10 Configuring a Failover Collector System

This chapter describes the procedure for configuring a failover remote Collector system that will take over monitoring of network traffic in the event that the primary Collector system becomes unavailable. Note that the described procedure assumes that the primary Collector system has been installed, configured, and is fully operational.

The procedure to configure a failover Reporter system is described in Chapter 9, "Configuring a Failover Reporter System".

SSL and Forms Traffic

Be aware that SSL and Oracle Forms traffic are particularly sensitive to disruptions in the TCP packet stream. This is because they require state information to be maintained for the duration of the connection. Therefore, during a failover or fallback, traffic may be lost.

10.1 Introduction to Failover Collector Systems

The configuration of a secondary (or failover) Collector system offers the advantage that it can seamlessly take over monitoring of network traffic in the event that the primary Collector system becomes unavailable. In this way, a high level of operational reliability is achieved. Note that this facility is only available for remote Collectors. The configuration of a failover Collector system is shown in Figure 10-1.

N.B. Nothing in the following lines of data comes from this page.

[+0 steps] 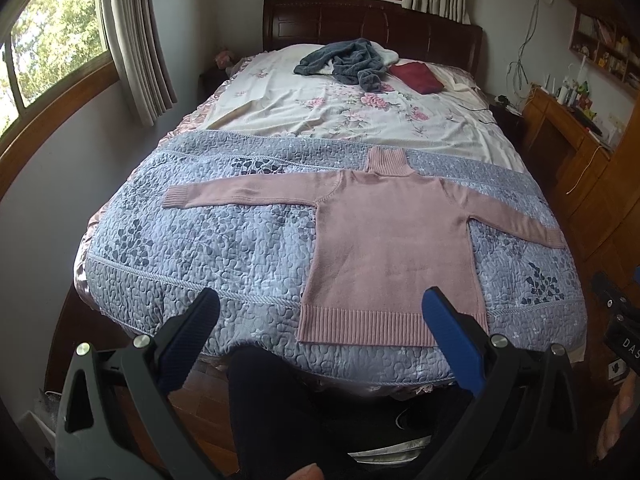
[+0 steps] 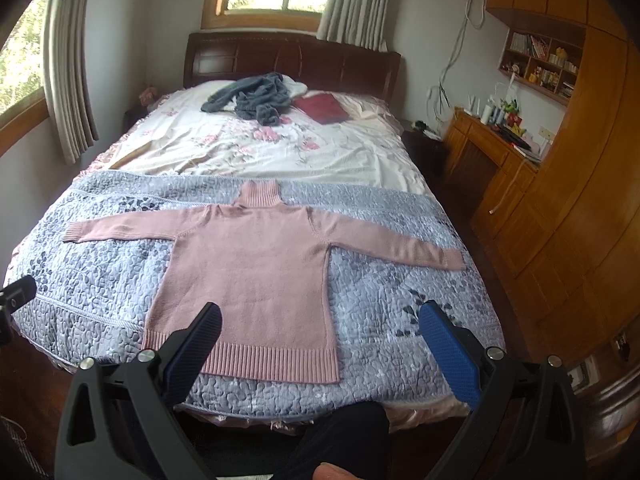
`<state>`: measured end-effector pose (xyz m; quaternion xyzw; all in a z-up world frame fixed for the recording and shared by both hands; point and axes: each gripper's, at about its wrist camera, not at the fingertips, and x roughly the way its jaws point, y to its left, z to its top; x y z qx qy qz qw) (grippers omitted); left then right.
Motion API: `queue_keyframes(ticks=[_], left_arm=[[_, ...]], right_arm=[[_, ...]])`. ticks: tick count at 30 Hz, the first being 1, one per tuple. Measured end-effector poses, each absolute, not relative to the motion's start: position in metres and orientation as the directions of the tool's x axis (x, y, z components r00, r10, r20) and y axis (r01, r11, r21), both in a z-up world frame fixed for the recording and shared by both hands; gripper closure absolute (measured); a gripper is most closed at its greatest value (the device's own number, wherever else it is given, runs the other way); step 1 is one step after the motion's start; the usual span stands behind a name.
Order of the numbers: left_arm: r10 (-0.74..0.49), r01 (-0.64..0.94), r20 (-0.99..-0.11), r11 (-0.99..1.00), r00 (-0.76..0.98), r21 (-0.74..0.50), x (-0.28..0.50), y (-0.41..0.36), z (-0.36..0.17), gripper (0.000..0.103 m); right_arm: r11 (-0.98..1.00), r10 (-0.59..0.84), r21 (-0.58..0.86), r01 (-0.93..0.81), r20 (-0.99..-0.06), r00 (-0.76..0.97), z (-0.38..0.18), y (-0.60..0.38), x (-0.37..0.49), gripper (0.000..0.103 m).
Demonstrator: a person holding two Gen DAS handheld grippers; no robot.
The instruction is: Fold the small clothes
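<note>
A: Sweater's position?

B: Pink turtleneck sweater flat on the blue quilted bedspread at the foot of the bed, sleeves out to both sides, collar toward the headboard, ribbed hem at the near edge.

A: Tongs?

B: Left tongs spread wide, empty, held off the bed's near edge. Right tongs likewise wide, holding nothing, above the hem.

A: Anything else on the bed?

B: Grey garment bunched on the floral sheet near the headboard; dark red folded item just beside it.
</note>
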<state>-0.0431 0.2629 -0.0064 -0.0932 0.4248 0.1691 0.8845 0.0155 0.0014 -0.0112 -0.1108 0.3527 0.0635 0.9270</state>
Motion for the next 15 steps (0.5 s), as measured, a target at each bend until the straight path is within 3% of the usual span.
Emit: queue_keyframes(ticks=[3, 6, 10, 15], left_arm=[[0.181, -0.370, -0.750, 0.925, 0.636, -0.091, -0.038, 0.273, -0.017, 0.003], [0.090, -0.342, -0.729, 0.917, 0.678, -0.205, -0.028, 0.285, -0.026, 0.003], [0.156, -0.348, -0.739, 0.931, 0.656, -0.112, -0.002, 0.280, -0.036, 0.003], [0.139, -0.308, -0.746, 0.947, 0.651, -0.093, 0.026, 0.277, -0.049, 0.003]], right_arm=[[0.937, 0.207, -0.086, -0.338, -0.645, 0.736, -0.021, -0.003, 0.024, 0.004], [0.950, 0.190, -0.056, -0.306, -0.672, 0.716, -0.039, -0.011, 0.049, 0.004], [0.966, 0.168, -0.021, -0.258, -0.708, 0.686, -0.066, -0.037, 0.091, 0.004], [0.987, 0.152, 0.088, -0.136, -0.791, 0.593, -0.111, -0.095, 0.155, 0.019]])
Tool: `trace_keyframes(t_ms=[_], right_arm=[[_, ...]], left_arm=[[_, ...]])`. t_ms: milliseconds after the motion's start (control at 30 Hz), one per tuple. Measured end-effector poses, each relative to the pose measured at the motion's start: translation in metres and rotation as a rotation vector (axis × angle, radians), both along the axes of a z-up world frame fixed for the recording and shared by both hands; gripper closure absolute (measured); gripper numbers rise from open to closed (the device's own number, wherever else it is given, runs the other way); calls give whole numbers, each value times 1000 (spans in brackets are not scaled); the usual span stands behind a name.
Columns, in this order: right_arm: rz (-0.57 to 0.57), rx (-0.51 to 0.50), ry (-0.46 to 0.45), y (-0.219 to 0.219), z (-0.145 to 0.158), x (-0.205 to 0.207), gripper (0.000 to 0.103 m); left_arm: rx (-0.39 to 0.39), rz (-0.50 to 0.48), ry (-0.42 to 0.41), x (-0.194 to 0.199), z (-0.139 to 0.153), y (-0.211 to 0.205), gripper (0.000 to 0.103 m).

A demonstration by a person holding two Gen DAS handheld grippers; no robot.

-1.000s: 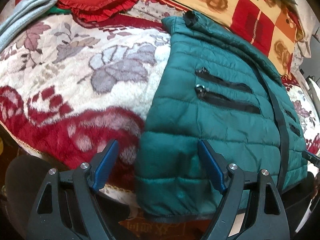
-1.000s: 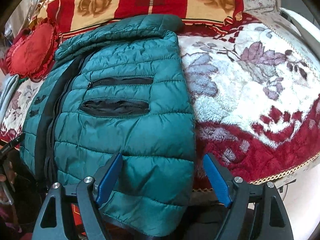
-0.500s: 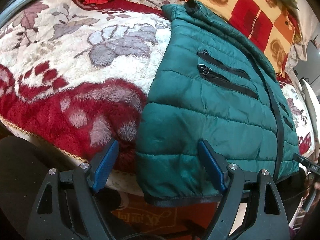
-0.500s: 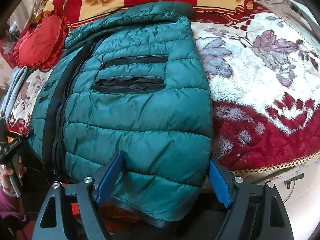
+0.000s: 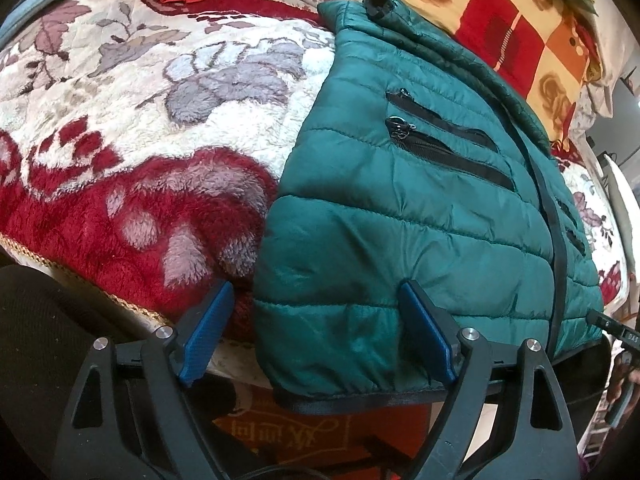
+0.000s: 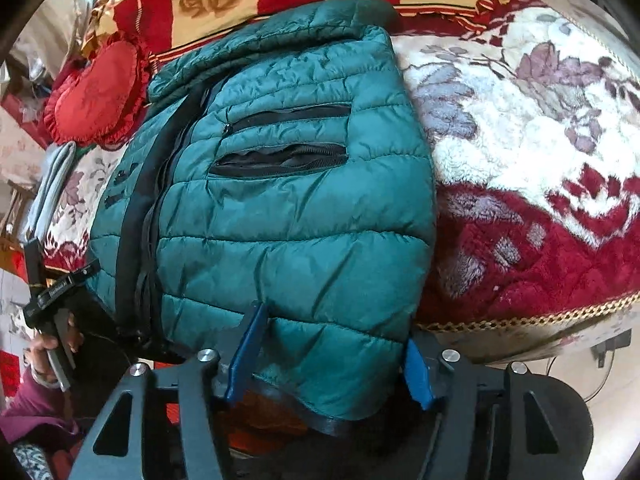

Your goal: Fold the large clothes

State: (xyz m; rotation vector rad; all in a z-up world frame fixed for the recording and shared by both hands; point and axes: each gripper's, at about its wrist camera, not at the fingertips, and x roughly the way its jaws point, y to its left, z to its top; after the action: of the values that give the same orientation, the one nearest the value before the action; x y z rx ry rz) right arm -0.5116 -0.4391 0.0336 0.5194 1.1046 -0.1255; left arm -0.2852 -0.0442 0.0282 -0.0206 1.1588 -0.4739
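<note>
A dark green quilted jacket [image 5: 420,208] lies flat on the bed, zipped, collar far, hem hanging over the near edge. My left gripper [image 5: 316,332] is open at the jacket's lower left corner. One of its fingers [image 5: 208,332] rests over the blanket and the other sits on the jacket. In the right wrist view the jacket [image 6: 288,220] fills the middle. My right gripper [image 6: 332,356] is closing on the lower right hem corner. The puffy fabric bulges between its pads [image 6: 248,348], and one pad dents it.
A red and cream floral fleece blanket [image 5: 140,168] covers the bed, with a gold-trimmed edge [image 6: 520,320] near me. A red heart cushion [image 6: 96,96], a checked rose-print quilt [image 5: 500,12] and a folded grey cloth [image 6: 52,184] lie at the back. A hand [image 6: 48,344] holds the other gripper.
Both grippers have come closer to the hem. The right jaws have narrowed from wide open onto the jacket's corner. The left jaws stay wide.
</note>
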Motion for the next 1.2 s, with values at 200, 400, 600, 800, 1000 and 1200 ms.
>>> trace_keyframes(t_ms=[200, 400, 600, 800, 1000, 1200], right_arm=[[21, 8, -1, 1, -1, 2, 46], [45, 23, -6, 4, 1, 6, 46], [55, 30, -6, 7, 2, 11, 53], [105, -9, -33, 9, 19, 12, 79], [116, -28, -94, 10, 34, 15, 86], [104, 8, -165, 2, 51, 20, 87]], left_arm=[[10, 4, -14, -1, -1, -1, 18], [12, 6, -16, -1, -1, -2, 17], [13, 7, -14, -2, -3, -2, 17], [13, 9, -6, -1, -3, -2, 17], [10, -28, -9, -4, -3, -5, 29], [41, -95, -70, -12, 15, -11, 78]])
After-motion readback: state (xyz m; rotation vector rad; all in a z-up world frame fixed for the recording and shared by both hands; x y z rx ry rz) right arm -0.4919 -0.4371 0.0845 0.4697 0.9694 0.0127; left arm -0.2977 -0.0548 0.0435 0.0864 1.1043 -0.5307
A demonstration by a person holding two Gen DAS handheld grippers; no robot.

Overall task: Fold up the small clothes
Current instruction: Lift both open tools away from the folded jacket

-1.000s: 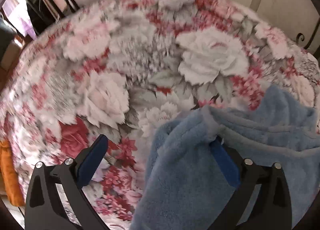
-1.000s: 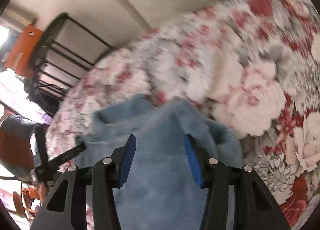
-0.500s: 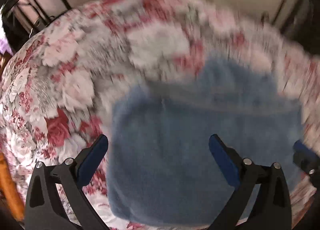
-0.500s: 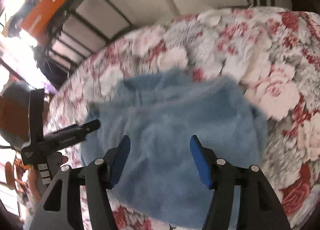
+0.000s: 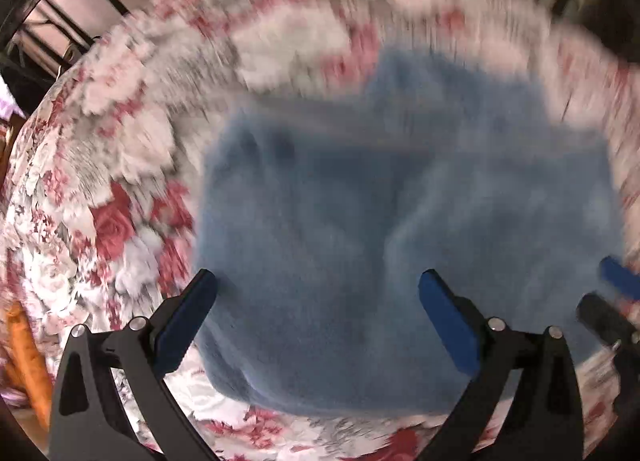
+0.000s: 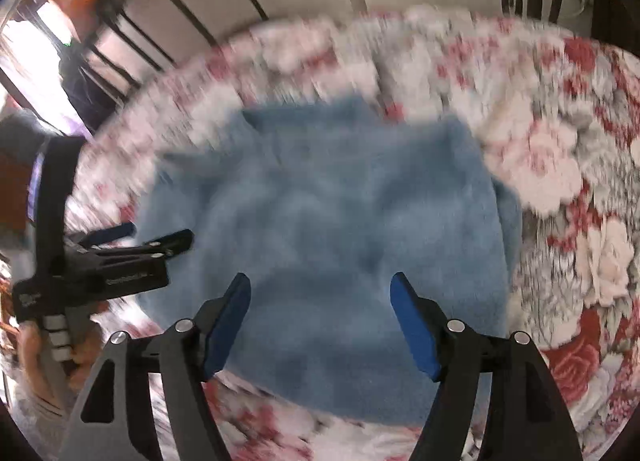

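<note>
Left gripper [image 5: 316,297]: jaws are held wide apart, nothing is clamped; blue pads [image 5: 184,317] are seen above the blue fleece garment [image 5: 400,221], contact cannot be told through the blur.

Right gripper [image 6: 320,301]: jaws have just been opening and are seen well apart; nothing is gripped, only fleece is seen below and between the pads [image 6: 416,329].

The garment is laid folded on the floral bedspread [image 6: 560,181], roughly centred under both grippers.

White lettering is seen on the left gripper's body in the right wrist view; it is too blurred to be read.
</note>
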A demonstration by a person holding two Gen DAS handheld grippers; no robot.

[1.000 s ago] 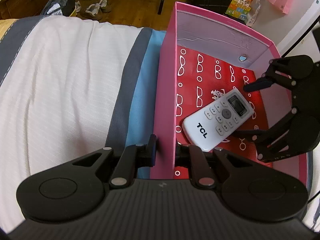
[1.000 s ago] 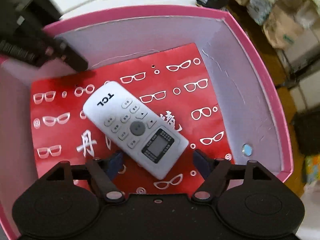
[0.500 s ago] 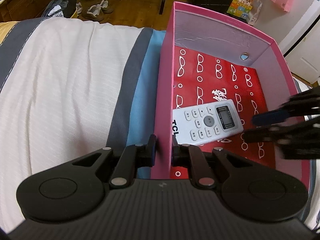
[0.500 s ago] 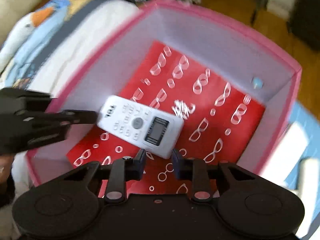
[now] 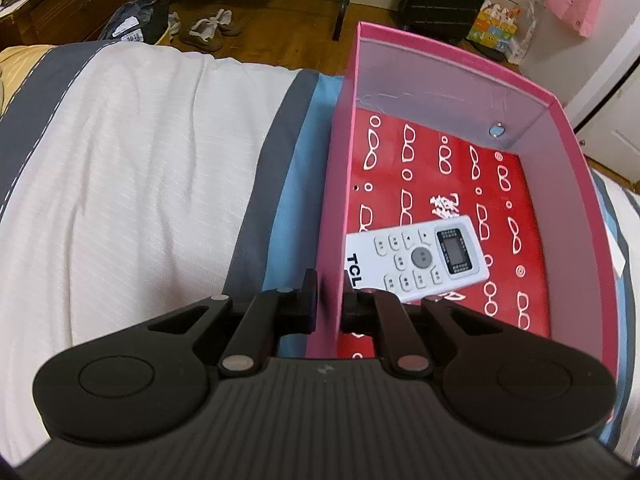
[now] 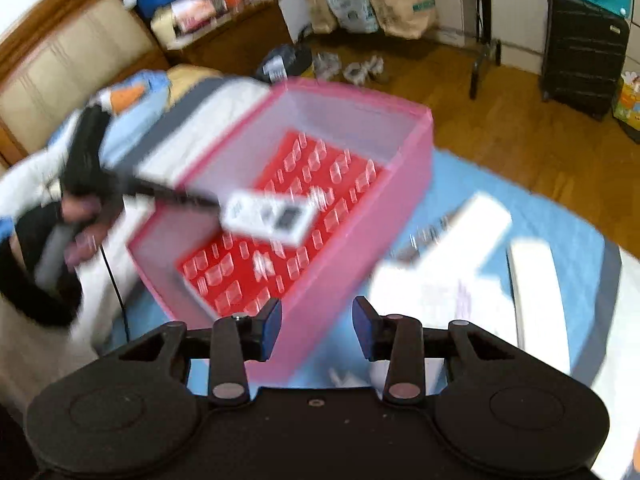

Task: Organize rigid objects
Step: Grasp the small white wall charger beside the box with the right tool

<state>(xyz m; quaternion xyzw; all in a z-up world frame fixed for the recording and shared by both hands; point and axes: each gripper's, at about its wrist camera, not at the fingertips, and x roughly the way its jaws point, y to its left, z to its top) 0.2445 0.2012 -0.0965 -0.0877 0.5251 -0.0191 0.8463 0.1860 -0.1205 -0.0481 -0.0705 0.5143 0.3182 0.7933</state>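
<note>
White remote (image 5: 416,258) lying flat on red floor of pink box (image 5: 332,184), on the bed (image 5: 132,168). Left claw (image 5: 329,300) pinching box's near wall. Right claw (image 6: 317,330) empty, jaws apart, just reopening slightly, outside box. Best: keep wall pinned steady; approach blurred white items (image 6: 444,264) beside box squarely.

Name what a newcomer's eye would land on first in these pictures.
The pink box with its red floor printed with white glasses grabs the eye first; it sits on the striped bedding. Inside, a white TCL remote lies flat near the left wall. The left hand-held gripper is clamped on that wall, while the right hand-held gripper is outside the box, jaws apart and empty, having just opened further.
</note>
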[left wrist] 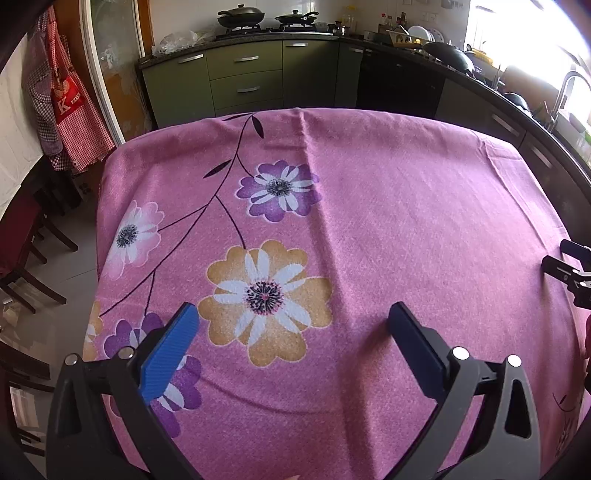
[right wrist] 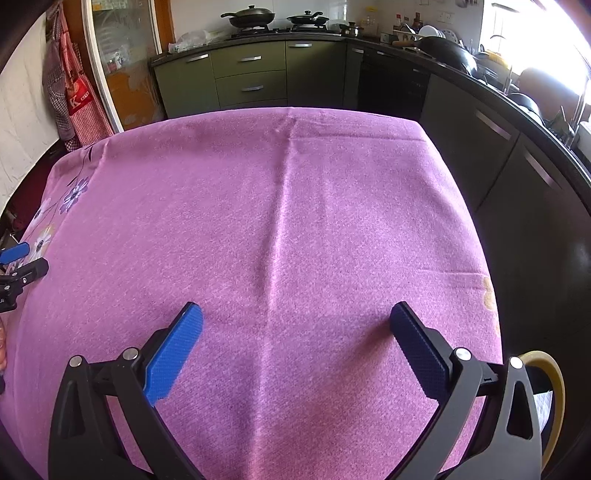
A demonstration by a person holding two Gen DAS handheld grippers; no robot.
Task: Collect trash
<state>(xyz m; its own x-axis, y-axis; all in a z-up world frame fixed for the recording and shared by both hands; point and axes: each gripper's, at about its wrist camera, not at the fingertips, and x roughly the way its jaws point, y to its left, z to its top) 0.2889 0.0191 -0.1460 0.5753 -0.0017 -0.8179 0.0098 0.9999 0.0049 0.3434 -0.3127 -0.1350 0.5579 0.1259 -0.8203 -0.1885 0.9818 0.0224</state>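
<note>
No trash shows on the cloth [left wrist: 406, 221] in either wrist view, so the task's thing is either out of frame or not yet reached; you cannot tell which. The only candidate is a yellowish ring [right wrist: 554, 384], perhaps a tape roll, at 4 o'clock in the right wrist view, past the table's right edge and partly hidden behind the jaw frame. Whether it is trash cannot be judged from here.

Your left gripper [left wrist: 295, 343] hangs over the near part of the table, jaws wide with nothing between them. It sits above the orange flower [left wrist: 264, 299], which is printed pattern, not litter. Your right gripper [right wrist: 295, 343] is held the same way over the plain pink half, jaws wide and empty. Each gripper appears at the side edge of the other's view, at 3 o'clock in the left view and at 9 o'clock in the right, so the two are held side by side and well apart.

Both tools point toward 12 o'clock, across the table to the cabinets [left wrist: 243, 77] and the stove with its pans [left wrist: 240, 16]. This reads as a surveying or rest stance: open jaws suit a pick-up, and the level aim lets each camera take in the whole table. An apron [left wrist: 74, 118] hangs at 10 o'clock and a chair [left wrist: 22, 251] stands at 9 o'clock.
</note>
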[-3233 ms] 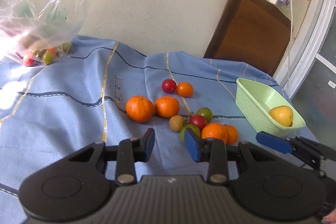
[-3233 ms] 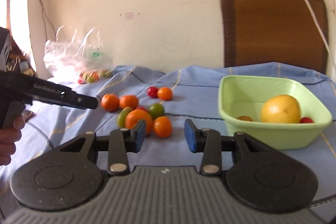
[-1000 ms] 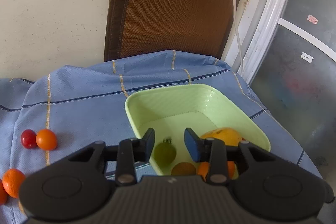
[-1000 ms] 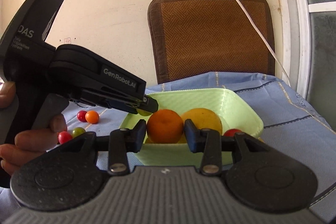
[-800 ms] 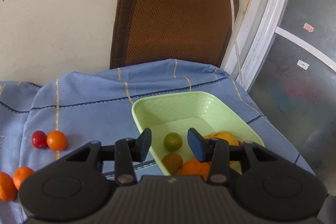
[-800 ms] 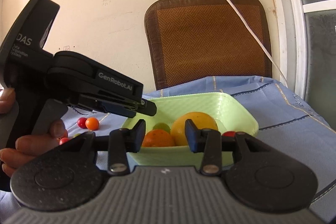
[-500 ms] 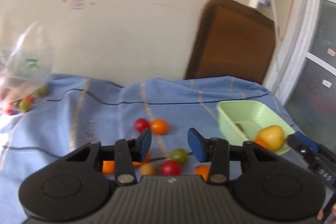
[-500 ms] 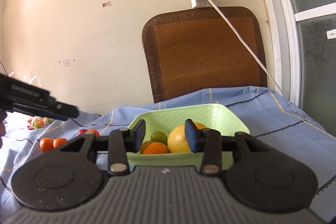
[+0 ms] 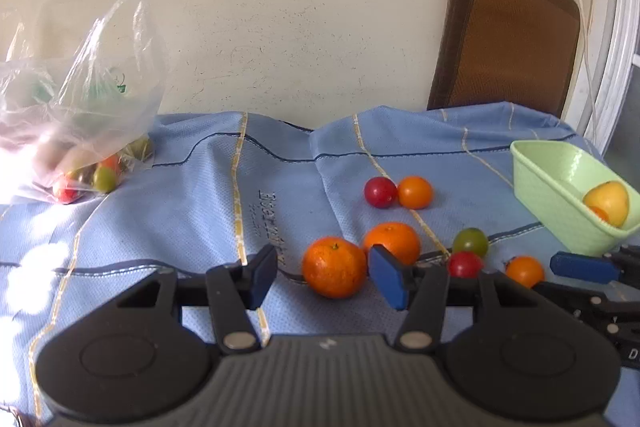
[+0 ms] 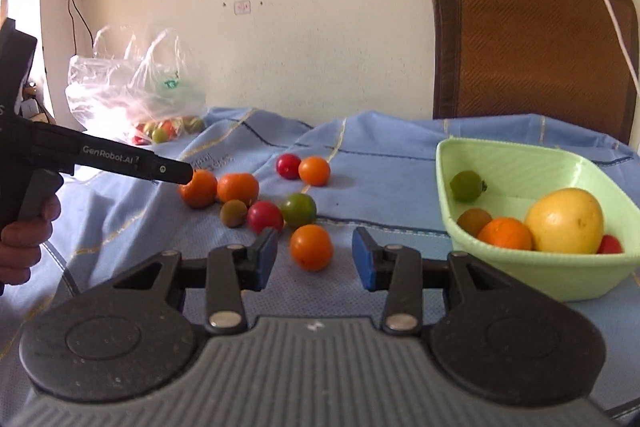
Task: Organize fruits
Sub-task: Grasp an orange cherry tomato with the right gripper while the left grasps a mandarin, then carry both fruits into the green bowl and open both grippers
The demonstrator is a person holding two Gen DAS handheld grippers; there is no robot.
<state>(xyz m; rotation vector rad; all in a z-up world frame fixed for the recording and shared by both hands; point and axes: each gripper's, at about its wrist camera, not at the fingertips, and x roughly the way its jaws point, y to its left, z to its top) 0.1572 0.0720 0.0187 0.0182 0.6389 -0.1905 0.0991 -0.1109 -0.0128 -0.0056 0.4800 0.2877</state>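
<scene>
Loose fruits lie on a blue cloth. My left gripper is open, its blue pads either side of a large orange without touching it. A second orange sits just behind. My right gripper is open around a small orange fruit on the cloth. The green basket at the right holds a yellow fruit, an orange, a green fruit, a brown one and a red one. The left gripper's fingers reach the large orange in the right wrist view.
A clear plastic bag with more small fruits lies at the back left by the wall. A red and an orange fruit sit mid-cloth; green and red ones lie nearer. A brown chair back stands behind the table.
Both grippers left the basket after dropping a green fruit and an orange there. The left swung back over the loose fruits to the large orange; the right came down around the small orange fruit.
</scene>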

Figure 10-1 Failover Collector Configuration

Description of Figure 10-1 follows
Description of ''Figure 10-1 Failover Collector Configuration''

At server level, a crossover network cable connects the primary and secondary Collector systems.As long as a regular "heartbeat" continues between the primary and secondary servers, the secondary server will not initiate monitoring of the network traffic. However, the secondary server will take over the monitoring task of the primary Collector as soon as it detects a failure in the "heartbeat" of the primary server. This process is referred to as failover. The secondary Collector will take over the primary Collector's virtual IP address, and it is through this that the Reporter system will communicate with it.

Note that failback (that is, the process of restoring the primary Collector to its original state), must be performed manually. The procedure is described in Section 10.4, "Initiating Collector Failback".

Prerequisites

In order to configure a failover Collector installation, the following conditions must be met:

  • A secondary TAP or copy port must be inserted at the same location as the primary one within the monitored network.

  • The RUEI software version of the primary and secondary Collectors must be identical.

  • The primary and secondary Collector systems must be directly connected via a crossover cable. In addition, both systems must also be connected to a local or public network in order to connect to the Reporter system.

  • Both the primary and secondary Collector systems must have direct access to the same shared storage on which log files and replay data is written. In particular, the $RUEI_DATA/collector directory must be accessible by both systems.

Important

When configuring a failover Collector system, be aware of the following:

  • When failover to the secondary Collector is initiated, the data that is currently being recorded by the primary Collector is lost. Typically, this represents information about traffic for up to a 1-minute period.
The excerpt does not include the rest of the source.